See that option?  Do NOT enable it.  Bad things happen if you do.  I'm not even sure if you can find it in the menuconfig or the xconfig, but if you do, leave it alone.  Perhaps in time it will grow mature enough to be used, but now it just breaks things.

To users of reiser4: it compiles.  I tested it.  Turn 4k stacks off.

To users of swsusp2: it compiles.  I tested it.

To users of this ebuild: it works.  I tested it.

Win4lin: For some reason, I get tons of undefined symbols in the win4lin module.  The rest of it compiles with minimal whining.  It is not functional, so don't bother.  If, however, somebody can manage to get it to resolve the symbols, I will not only give them a cookie, but I will fix the patch to incorporate such changes.

ITERAID8212: The driver from the main branch should work for this now.

Oh, and there's a broken out directory on the site now.  I can't guarantee that it will always be completely up-to-date, nor can I assure you that EVERY patch I used is in there.  But most of them are in there.

I've been told that the orinoco driver works in this version, but I can't verify that.  Therefore, the following may or may not apply.

Official orinoco statement:

I am not going to be trying to patch orinoco drivers in again until they update the patch.  It's just too much of a hassle, and it breaks the drivers for other things when I try.  That's not to say that seppe won't when he gets back, because he most likely has his own policy about such things.  For now though, you'll have to do it yourself.

How to get orinoco working:

Simply copy the hermes and orinoco files from a previous kernel with working drivers.  These files will be located in linux/drivers/net/wireless/ (where linux is the name of your kernel).  Copy them into the same place in this kernel tree, and it will work.

If someone wants to post links to hermes+orinoco files that work for this, I will make a kernel patch (or you can do that part yourself) that will make it easier to get working in the future.  It will still need to be manually applied though.

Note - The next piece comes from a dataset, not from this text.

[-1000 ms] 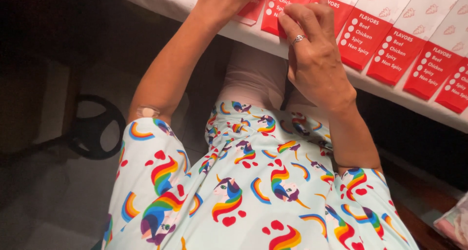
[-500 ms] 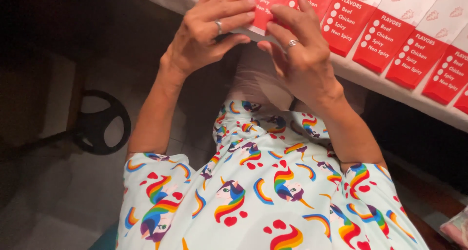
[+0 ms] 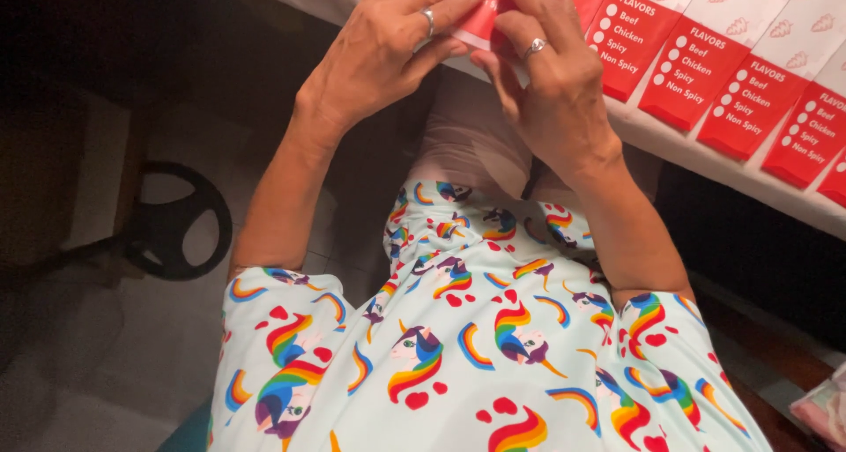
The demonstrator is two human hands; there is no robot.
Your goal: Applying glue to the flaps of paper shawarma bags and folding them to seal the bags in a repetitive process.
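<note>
At the top of the frame, the left hand (image 3: 388,51) and right hand (image 3: 551,82) pinch one flat red-and-white paper packet (image 3: 483,20); similar packets (image 3: 696,69) lie in a row on the white table (image 3: 634,122).

The red packets (image 3: 696,73) look like thin matt paper, smooth and flat. The rings (image 3: 428,20) shine like polished metal. The shirt (image 3: 476,355) is soft printed cloth. The surface (image 3: 670,144) looks covered in plain white, matt sheet.
</note>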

USERS OF INTERWAVE ISA SOUND CARDS: This is not the kernel for you.  The driver doesn't compile.

mm: Yes, this also includes 2.6.10-mm1.  You ARE reading correctly.  There's just one catch.  I didn't use all the patches.  Just most of them.  I've included a list of the patches that I DID NOT use here.  This of course, broke many things, which I then had to fix.  I tested a LOT of things, and fixed everything except win4lin (to my knowledge).  If you get an error, post it here asap so I can fix it.

With that in mind, I'll just say "Works for me!".  Oh, and for some reason it didn't like hdparm (the gentoo script; works fine when executed normally).  It hangs if it's in any runlevel, and won't die if you run it as a user.  Odd, but true.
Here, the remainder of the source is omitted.